#### DATA FOR THIS TASK:
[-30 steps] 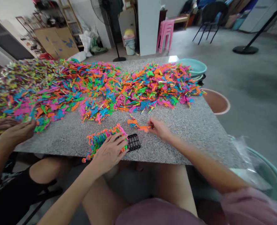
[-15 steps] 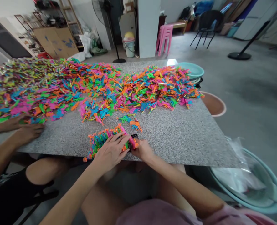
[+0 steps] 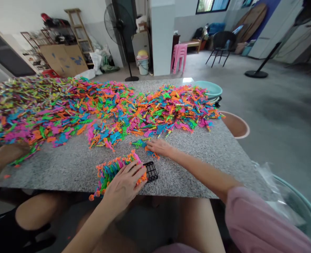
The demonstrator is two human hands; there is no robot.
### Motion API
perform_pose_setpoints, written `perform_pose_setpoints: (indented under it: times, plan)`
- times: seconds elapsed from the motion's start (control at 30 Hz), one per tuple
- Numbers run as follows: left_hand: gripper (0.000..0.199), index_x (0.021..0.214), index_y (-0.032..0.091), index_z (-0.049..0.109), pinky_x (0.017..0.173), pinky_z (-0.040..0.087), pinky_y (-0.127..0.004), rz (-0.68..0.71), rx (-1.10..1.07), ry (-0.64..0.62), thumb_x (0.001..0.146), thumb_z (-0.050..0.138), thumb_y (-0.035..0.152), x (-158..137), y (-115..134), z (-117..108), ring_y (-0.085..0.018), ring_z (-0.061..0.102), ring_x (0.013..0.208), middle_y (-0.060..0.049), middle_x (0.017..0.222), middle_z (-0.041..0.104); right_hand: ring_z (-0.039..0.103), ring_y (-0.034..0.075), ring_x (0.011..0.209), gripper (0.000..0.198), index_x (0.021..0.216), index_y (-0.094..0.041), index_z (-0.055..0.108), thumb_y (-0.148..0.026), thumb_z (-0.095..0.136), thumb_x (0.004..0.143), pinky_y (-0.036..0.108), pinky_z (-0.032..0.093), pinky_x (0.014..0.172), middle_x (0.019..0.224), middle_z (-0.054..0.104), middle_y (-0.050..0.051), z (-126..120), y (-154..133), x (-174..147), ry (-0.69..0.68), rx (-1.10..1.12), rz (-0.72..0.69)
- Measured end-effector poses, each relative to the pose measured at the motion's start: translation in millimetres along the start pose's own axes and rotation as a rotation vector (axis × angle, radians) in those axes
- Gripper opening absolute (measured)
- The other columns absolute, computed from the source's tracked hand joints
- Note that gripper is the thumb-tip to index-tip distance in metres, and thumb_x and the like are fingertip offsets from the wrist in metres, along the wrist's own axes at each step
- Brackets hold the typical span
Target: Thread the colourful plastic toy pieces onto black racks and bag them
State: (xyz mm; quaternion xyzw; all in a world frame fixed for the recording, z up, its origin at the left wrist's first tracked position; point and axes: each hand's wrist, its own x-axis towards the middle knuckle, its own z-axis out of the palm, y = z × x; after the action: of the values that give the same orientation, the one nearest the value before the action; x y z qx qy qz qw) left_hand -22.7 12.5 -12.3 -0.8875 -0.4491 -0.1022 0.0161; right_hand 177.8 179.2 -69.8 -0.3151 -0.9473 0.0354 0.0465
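My left hand (image 3: 126, 178) is curled over a tight row of small plastic toy guns (image 3: 110, 173) with orange tips, its fingers across the top. The row stands in a black plastic grid tray (image 3: 151, 171), whose bare end shows to the right of my fingers. Farther from me, my right hand (image 3: 159, 147) has its fingers closed on an orange toy gun (image 3: 150, 151), mostly covered by them. A green and blue toy gun (image 3: 138, 143) lies just left of those fingertips.
A big heap of colourful toy guns (image 3: 168, 109) spreads along the far side of the speckled stone table (image 3: 197, 165). At left, a co-worker's hand (image 3: 13, 150) is near the heap. Basins (image 3: 235, 124) stand beyond the right edge, near a clear plastic bag (image 3: 272, 182).
My right hand has left the tray's end and moved away from me to the loose toy guns. More bare grid shows. My left hand stays on the row; the view has tilted up.
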Motion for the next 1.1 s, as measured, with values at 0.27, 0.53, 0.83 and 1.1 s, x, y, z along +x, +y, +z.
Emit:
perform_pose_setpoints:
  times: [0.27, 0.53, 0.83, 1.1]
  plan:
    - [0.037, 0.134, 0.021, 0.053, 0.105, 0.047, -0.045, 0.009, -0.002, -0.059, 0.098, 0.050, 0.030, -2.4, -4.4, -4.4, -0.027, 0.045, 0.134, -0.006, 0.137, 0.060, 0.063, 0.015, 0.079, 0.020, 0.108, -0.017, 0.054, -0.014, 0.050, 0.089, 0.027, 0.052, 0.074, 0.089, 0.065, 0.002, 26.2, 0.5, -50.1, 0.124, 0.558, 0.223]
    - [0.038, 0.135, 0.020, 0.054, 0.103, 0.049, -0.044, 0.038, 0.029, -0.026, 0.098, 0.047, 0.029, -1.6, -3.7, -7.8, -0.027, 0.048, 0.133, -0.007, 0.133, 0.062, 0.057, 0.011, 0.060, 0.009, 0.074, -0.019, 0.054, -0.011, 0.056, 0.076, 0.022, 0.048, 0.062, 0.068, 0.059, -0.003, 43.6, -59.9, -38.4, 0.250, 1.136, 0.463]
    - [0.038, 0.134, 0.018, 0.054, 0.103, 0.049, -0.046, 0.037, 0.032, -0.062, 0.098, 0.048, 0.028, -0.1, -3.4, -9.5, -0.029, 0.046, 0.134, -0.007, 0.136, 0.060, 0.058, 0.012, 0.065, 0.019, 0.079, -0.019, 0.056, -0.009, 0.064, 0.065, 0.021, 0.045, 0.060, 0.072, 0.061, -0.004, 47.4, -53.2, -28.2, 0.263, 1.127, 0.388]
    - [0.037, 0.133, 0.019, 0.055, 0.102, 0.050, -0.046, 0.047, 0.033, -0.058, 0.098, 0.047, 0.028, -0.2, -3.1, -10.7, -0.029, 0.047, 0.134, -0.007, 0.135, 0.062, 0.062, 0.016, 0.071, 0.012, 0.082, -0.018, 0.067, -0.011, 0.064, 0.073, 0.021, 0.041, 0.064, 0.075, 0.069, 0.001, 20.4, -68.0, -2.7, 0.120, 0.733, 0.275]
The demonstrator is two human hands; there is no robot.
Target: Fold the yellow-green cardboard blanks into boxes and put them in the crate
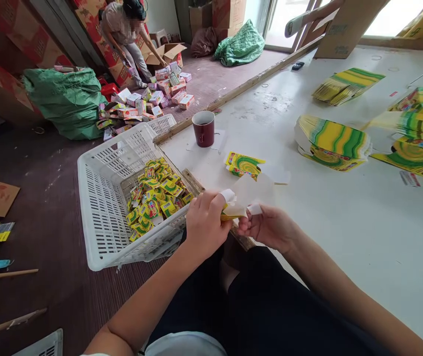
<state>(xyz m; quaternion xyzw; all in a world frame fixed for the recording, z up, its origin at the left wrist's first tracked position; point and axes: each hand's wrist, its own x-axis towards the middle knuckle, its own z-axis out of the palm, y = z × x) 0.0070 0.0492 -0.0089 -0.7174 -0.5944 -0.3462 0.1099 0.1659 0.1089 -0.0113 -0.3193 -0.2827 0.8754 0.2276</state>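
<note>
My left hand [207,220] is closed around a small yellow carton [233,213], its pale inner side turned up. My right hand [270,227] pinches the near end of the same carton, fingers curled in. White wrapping covers a fingertip on each hand. Just beyond, a flat yellow-green printed carton [243,163] lies on the white table [345,217]. To the left of my hands stands a white plastic basket [100,217], partly filled with small yellow cartons [159,193].
A maroon mug [204,131] stands near the table's wooden edge. Stacks of yellow-green cartons [333,143] lie at the right. Beyond, a person [125,39] bends over scattered small boxes [152,99] between green sacks [66,101]. Another person's arm [318,15] reaches in at top right.
</note>
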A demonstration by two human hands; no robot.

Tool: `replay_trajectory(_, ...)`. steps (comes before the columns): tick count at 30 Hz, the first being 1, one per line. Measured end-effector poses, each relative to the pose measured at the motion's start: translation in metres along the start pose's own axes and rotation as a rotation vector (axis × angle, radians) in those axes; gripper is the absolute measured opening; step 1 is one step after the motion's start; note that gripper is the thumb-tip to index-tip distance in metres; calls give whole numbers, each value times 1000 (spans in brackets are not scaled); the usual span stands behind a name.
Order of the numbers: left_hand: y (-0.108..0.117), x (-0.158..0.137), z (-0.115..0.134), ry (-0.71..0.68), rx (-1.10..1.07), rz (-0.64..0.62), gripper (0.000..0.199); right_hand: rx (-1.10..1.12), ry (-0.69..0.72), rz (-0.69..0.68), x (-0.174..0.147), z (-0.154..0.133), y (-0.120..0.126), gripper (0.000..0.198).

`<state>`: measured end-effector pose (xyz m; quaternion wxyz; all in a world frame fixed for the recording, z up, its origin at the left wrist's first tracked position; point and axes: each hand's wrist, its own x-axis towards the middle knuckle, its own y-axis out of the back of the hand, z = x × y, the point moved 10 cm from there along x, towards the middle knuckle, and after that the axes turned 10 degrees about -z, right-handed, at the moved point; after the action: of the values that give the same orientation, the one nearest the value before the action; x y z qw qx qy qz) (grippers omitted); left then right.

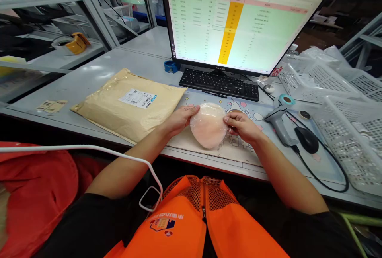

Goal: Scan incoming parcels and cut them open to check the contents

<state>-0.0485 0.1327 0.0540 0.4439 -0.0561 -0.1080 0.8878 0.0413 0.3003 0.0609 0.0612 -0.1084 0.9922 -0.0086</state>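
Between my two hands is a pale pink, rounded pad in clear plastic wrap (208,126), held up over the front of the desk mat (253,110). My left hand (181,120) pinches its left edge, thumb on the near face. Its right edge is gripped by my right hand (240,124), thumb and fingers closed on the wrap. Left of my hands lies a large tan padded mailer (128,106), with a white shipping label (138,98) on its upper face. My left forearm reaches across the mailer's lower right side.
Behind the pad stand a black keyboard (219,84) and a monitor (238,19) showing a spreadsheet. A barcode scanner (280,122), a black mouse (306,139) and white perforated baskets (349,138) are at right. A white cable (89,147) crosses low at left.
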Motion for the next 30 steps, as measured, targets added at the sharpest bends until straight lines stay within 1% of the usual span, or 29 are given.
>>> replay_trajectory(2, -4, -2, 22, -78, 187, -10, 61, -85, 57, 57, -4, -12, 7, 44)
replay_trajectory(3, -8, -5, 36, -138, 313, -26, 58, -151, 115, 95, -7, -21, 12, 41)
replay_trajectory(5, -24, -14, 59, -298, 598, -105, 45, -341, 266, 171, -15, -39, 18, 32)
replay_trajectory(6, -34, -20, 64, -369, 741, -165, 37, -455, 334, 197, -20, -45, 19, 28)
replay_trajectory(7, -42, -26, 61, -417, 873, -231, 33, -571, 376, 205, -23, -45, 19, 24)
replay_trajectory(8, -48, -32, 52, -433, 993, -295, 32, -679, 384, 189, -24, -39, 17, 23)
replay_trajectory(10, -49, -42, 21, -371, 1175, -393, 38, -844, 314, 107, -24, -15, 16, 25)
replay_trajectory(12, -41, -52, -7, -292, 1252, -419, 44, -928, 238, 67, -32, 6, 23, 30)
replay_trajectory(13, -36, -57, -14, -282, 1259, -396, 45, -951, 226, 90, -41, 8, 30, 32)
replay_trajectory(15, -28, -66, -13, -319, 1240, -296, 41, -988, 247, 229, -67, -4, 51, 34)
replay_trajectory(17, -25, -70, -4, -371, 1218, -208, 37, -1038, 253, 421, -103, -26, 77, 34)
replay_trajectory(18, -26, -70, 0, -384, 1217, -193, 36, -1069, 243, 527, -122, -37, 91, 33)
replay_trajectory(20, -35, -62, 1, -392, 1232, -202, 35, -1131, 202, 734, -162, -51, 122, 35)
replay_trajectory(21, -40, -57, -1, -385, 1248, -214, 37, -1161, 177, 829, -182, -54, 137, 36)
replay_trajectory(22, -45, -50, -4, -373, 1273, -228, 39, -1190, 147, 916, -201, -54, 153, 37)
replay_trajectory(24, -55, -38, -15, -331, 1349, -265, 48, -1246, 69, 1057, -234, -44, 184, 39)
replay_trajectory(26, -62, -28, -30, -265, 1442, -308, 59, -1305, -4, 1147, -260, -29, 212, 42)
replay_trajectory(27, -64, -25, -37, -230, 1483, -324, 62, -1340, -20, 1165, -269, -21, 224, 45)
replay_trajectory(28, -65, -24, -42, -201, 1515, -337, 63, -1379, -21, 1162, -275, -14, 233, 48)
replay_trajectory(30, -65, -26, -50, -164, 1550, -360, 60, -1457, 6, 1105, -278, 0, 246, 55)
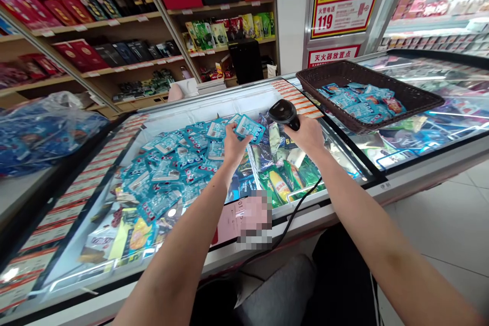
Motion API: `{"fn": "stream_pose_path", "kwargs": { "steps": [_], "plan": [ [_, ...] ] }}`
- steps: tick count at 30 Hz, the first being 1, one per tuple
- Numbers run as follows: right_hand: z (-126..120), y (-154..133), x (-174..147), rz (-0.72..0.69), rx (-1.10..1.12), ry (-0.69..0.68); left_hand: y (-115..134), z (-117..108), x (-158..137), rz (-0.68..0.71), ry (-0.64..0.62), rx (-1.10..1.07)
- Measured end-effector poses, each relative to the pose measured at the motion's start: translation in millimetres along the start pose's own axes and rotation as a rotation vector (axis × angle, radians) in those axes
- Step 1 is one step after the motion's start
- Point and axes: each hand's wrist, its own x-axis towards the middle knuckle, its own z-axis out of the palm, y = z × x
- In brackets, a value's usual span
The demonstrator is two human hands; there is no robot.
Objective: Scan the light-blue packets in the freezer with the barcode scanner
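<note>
My left hand [236, 143] pinches a small blue snack packet [250, 128] by its edge, its barcode side turned up. My right hand [308, 137] is wrapped round the handle of a black barcode scanner [283, 111], its head tipped toward the packet. From the scanner a black cable [297, 207] runs down over the front edge. Left of the held packet, a heap of similar blue packets [179, 155] lies spread on the glass top of a chest freezer [110, 260]. The scanner and the packet are close but apart.
A brown woven basket [416, 101] with several blue packets stands at the right. A plastic bag of packets [46, 127] sits at the far left. Near the front edge lies a pink phone-like item [229, 220]. Shelves [114, 66] of boxes and bottles line the back.
</note>
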Motion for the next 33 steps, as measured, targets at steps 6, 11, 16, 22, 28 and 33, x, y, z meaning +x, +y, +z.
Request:
{"fn": "stream_pose_path", "kwargs": {
  "steps": [6, 11, 16, 22, 28, 33],
  "plan": [
    [3.0, -7.1, -6.0, -0.137, 0.011, -0.043, 3.3, -2.2, -2.3, -0.019, -0.021, -0.086],
    [2.6, -11.9, -9.7, -0.239, 0.038, -0.095, 8.3, -4.6, -5.6, 0.051, -0.057, -0.160],
    [1.0, -15.4, -13.6, -0.299, 0.052, -0.122, 6.9, -4.5, -3.8, 0.060, -0.001, -0.108],
    [1.4, -16.2, -15.3, -0.332, 0.081, -0.135, 5.9, -4.5, -1.4, 0.074, -0.032, -0.084],
    [0.5, -16.0, -14.9, -0.343, 0.104, -0.152, 4.2, -4.7, -1.5, 0.074, -0.032, -0.027],
    [0.5, -15.5, -14.1, -0.359, 0.112, -0.149, 4.2, -4.9, -1.9, 0.084, -0.034, -0.019]
  ]
}}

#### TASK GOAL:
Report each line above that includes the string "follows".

#### RESPONSE TO THE EXERCISE:
- Numbers run as follows: left_hand: gripper (0.000..0.199), index_x (0.021..0.214), index_y (-0.032..0.091), index_z (-0.049..0.109), pinky_x (0.017..0.173), pinky_z (-0.040..0.087), pinky_y (-0.127..0.004), rz (-0.68..0.71), rx (-1.10..1.07), ry (-0.64..0.62), thumb_x (0.001..0.146), thumb_z (-0.050..0.138), thumb_y (-0.035..0.152), x (-158..137), y (-115..134), z (-117..108), ring_y (-0.085..0.018), ring_z (-0.061..0.102), ring_x (0.013..0.208), middle_y (-0.060..0.049), middle_x (0.017..0.222), middle_z (-0.041..0.104); right_hand: ring_z (-0.039..0.103), ring_y (-0.034..0.075), ring_x (0.011..0.209), gripper (0.000..0.198), index_x (0.021..0.216), index_y (-0.094..0.041), index_z (-0.055..0.108), thumb_y (-0.148..0.026), thumb_z (-0.095..0.136), thumb_x (0.004..0.143), pinky_y (-0.036..0.108), pinky_z (-0.032..0.093), pinky_x (0.014..0.172), middle_x (0.019..0.224), middle_z (-0.054..0.104), middle_y (-0.050..0.051), z (-126..120), y (-154..133), x (-174..147), ry (-0.69..0.68), rx (-1.10..1.12), rz (-0.72..0.69)
- Numbers run as follows: right_hand: z (-126..120), y (-154..133), x (-174..147), rz (-0.72..0.69), rx (-1.10..1.12), ry (-0.69..0.68); left_hand: y (-115..134), z (-117..108), x (-158..137), rz (-0.68..0.71), ry (-0.64..0.62), rx (-1.10..1.07)

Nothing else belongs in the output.